# WHAT YOU SHOULD DO
I would like you to output every record below exactly, apart from the pictures.

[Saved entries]
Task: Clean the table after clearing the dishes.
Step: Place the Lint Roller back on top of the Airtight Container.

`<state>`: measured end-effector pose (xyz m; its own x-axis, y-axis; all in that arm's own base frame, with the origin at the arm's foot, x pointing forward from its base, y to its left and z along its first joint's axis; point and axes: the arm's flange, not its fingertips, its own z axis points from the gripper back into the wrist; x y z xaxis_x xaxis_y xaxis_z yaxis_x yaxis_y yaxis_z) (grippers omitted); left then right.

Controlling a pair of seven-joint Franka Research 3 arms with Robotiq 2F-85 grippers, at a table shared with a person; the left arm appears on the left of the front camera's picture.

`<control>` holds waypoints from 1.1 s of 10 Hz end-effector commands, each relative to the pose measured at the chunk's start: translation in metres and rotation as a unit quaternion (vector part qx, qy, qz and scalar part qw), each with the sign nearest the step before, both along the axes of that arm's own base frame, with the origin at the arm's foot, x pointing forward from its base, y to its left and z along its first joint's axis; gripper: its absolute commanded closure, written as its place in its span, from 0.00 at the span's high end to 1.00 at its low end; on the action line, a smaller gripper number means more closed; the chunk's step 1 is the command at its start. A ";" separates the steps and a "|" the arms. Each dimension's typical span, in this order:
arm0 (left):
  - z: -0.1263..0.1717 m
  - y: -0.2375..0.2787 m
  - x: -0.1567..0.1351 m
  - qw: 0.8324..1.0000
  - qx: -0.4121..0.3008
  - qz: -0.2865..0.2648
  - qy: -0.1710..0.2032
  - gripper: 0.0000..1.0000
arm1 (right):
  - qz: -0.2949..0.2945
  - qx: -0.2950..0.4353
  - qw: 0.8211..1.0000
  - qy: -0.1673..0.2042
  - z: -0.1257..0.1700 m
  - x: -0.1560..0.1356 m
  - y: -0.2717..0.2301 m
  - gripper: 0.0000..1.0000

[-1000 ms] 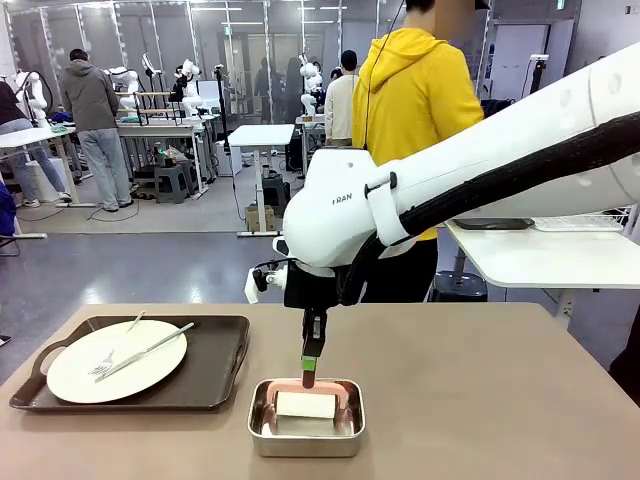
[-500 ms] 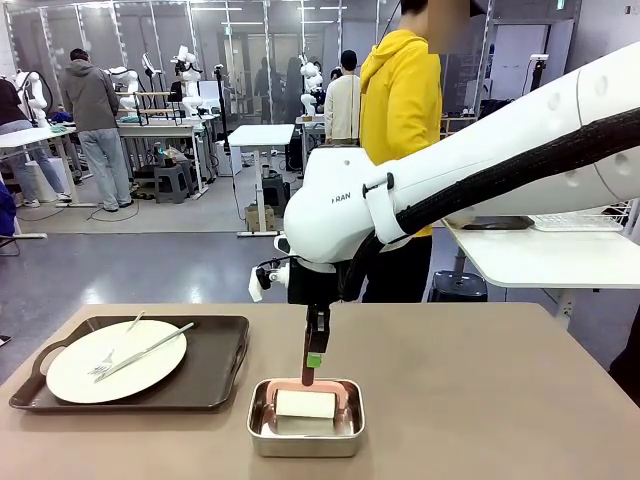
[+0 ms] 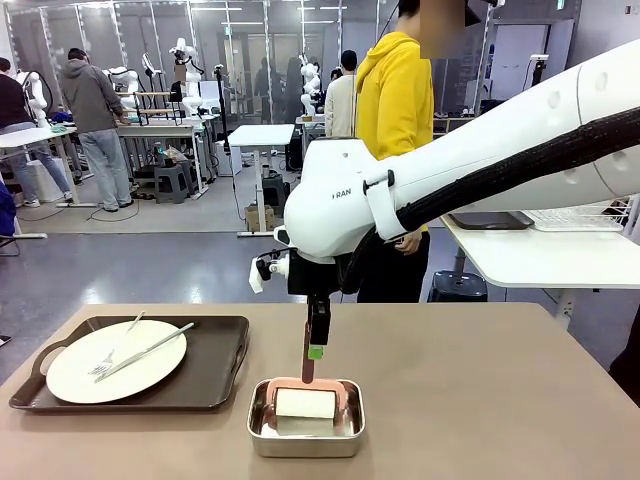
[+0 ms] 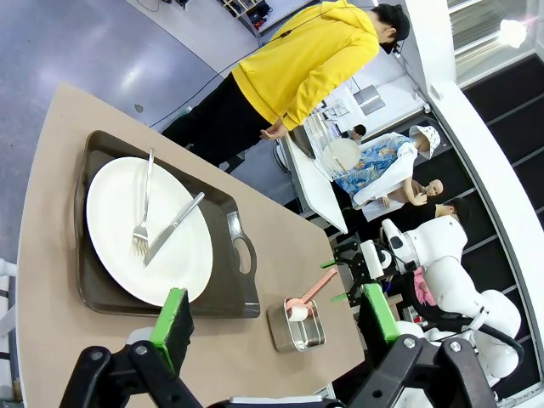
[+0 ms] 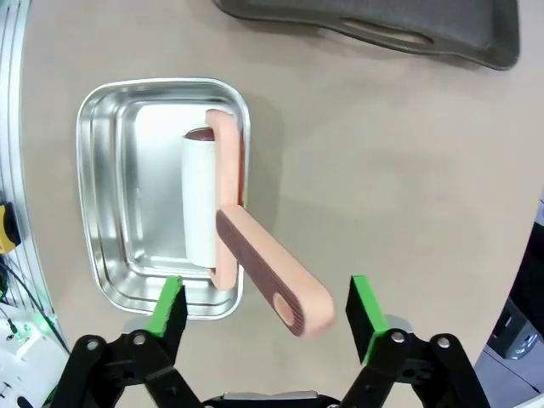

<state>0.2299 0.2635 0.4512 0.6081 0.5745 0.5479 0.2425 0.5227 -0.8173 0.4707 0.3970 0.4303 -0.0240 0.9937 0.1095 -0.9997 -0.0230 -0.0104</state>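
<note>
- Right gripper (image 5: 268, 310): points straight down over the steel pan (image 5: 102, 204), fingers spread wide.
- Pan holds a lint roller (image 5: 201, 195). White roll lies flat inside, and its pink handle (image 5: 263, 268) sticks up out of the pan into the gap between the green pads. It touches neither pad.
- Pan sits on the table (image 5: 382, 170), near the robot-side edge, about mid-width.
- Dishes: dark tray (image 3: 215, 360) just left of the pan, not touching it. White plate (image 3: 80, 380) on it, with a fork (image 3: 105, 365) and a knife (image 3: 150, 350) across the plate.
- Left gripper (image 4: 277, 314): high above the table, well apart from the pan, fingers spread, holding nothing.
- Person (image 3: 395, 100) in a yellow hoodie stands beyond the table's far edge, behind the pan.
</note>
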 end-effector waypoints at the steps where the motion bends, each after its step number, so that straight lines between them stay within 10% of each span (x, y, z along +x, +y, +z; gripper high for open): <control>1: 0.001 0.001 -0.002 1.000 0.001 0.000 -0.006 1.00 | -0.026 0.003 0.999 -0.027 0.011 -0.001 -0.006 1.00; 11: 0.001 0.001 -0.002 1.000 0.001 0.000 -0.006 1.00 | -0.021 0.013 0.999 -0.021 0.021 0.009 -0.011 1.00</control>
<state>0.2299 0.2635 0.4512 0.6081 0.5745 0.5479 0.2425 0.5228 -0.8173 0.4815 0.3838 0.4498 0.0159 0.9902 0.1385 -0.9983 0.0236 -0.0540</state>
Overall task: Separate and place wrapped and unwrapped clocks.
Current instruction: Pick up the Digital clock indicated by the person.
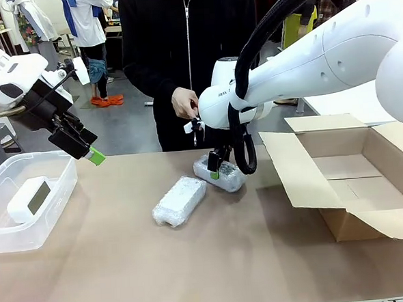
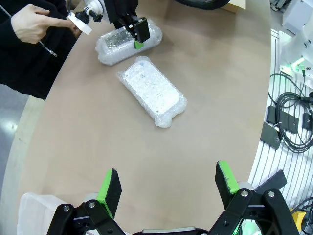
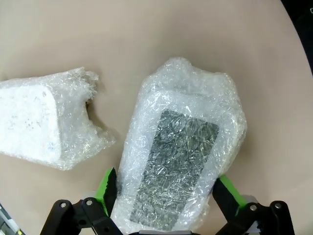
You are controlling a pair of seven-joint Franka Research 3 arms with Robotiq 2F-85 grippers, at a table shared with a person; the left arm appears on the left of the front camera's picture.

# REPLY
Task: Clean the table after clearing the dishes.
Step: Place the Lint Roller back on top of the Airtight Container.

`<state>`: measured end-effector pose (xyz m; its own x-axis, y-axis; all in that arm's own base frame, with the origin at the arm's foot, x pointing forward from its base, y to its left and z along its first joint's axis; point and axes: the arm's flange, not its fingertips, its own z axis points from the gripper back into the wrist; x y z xaxis_x xaxis_y xaxis_z yaxis_x yaxis_y yaxis_z) (grippers omitted); left then right.

Controlling a pair of seven-joint Franka Research 3 arms with Robotiq 2F-85 grippers, at a table shared with a person; the left arm appears on the left of the front camera's picture.

`<control>` holds waypoints from 1.1 s of 10 Hz end-effector commands, each relative to the pose measured at the chunk's start: translation in metres and rotation as a unit quaternion (vector part qx, qy, qz and scalar part qw), each with the sign nearest the step before, both along the axes of that arm's own base frame, with the origin at the arm's foot, x pointing forward from its base, y to its left and z along its first joint's axis; gripper: its absolute commanded closure, written as its place in its span, from 0.00 at the span's high end to 1.00 at its low end; on the action line, a smaller gripper number means more closed; the chunk's step 1 is the command at its start. A ";" separates the steps and a "|" the arms. Each dimension's typical span, in this order:
arm0 (left):
  - z: -0.1263..0.1717 m
  - y: -0.2375..0.2787 m
  - x: -0.1567..0.1351 m
  - qw: 0.8324..1.0000
  - qx: -0.4121..0.3008
  - qz: -0.2865..0.2648
  - qy: -0.1710..0.2032
  - gripper: 0.0000..1.0000
arm1 (right):
  - qz: -0.2949..0.2945
  - qx: -0.2950..0.4353
  - qw: 0.8211..1.0000
  - qy: -0.1673..0.2042
  - z: -0.1257..0.1700 m
  - x: -0.1560..0.1356 m
  - y: -0.2717..0.2301 m
  - gripper: 0.0000..1.0000

[-1000 ms] 
[-500 ms] 
[+0 ms] 
[+0 ms] 
[+0 ms] 

<state>0.2299 0.2635 0.4512 0.6081 0.5745 0.5479 0.2425 0.5227 -0.8173 0.4707 0.3970 0.4303 -0.0240 0.9937 0.1095 -0.9997 -0.0230 -0.0104</state>
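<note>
- Right gripper (image 5: 268, 310): points straight down over the steel pan (image 5: 102, 204), fingers spread wide.
- Pan holds a lint roller (image 5: 201, 195). White roll lies flat inside, and its pink handle (image 5: 263, 268) sticks up out of the pan into the gap between the green pads. It touches neither pad.
- Pan sits on the table (image 5: 382, 170), near the robot-side edge, about mid-width.
- Dishes: dark tray (image 3: 215, 360) just left of the pan, not touching it. White plate (image 3: 80, 380) on it, with a fork (image 3: 105, 365) and a knife (image 3: 150, 350) across the plate.
- Left gripper (image 4: 277, 314): high above the table, well apart from the pan, fingers spread, holding nothing.
- Person (image 3: 395, 100) in a yellow hoodie stands beyond the table's far edge, behind the pan.
</note>
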 end-effector waypoints at the steps where the motion bends, each after its step number, so that straight lines between them stay within 10% of each span (x, y, z along +x, +y, +z; gripper high for open): <control>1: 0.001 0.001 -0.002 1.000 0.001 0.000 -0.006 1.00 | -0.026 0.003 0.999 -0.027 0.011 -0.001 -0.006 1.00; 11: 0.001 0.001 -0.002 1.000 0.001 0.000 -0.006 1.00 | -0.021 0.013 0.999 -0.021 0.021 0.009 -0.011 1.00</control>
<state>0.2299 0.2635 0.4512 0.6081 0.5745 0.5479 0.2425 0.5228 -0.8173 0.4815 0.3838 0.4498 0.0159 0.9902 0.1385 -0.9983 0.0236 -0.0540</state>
Overall task: Separate and place wrapped and unwrapped clocks.
Current instruction: Pick up the Digital clock indicated by the person.
You are controlling a pair of seven-joint Franka Research 3 arms with Robotiq 2F-85 grippers, at a table shared with a person; the left arm appears on the left of the front camera's picture.

No further output is expected.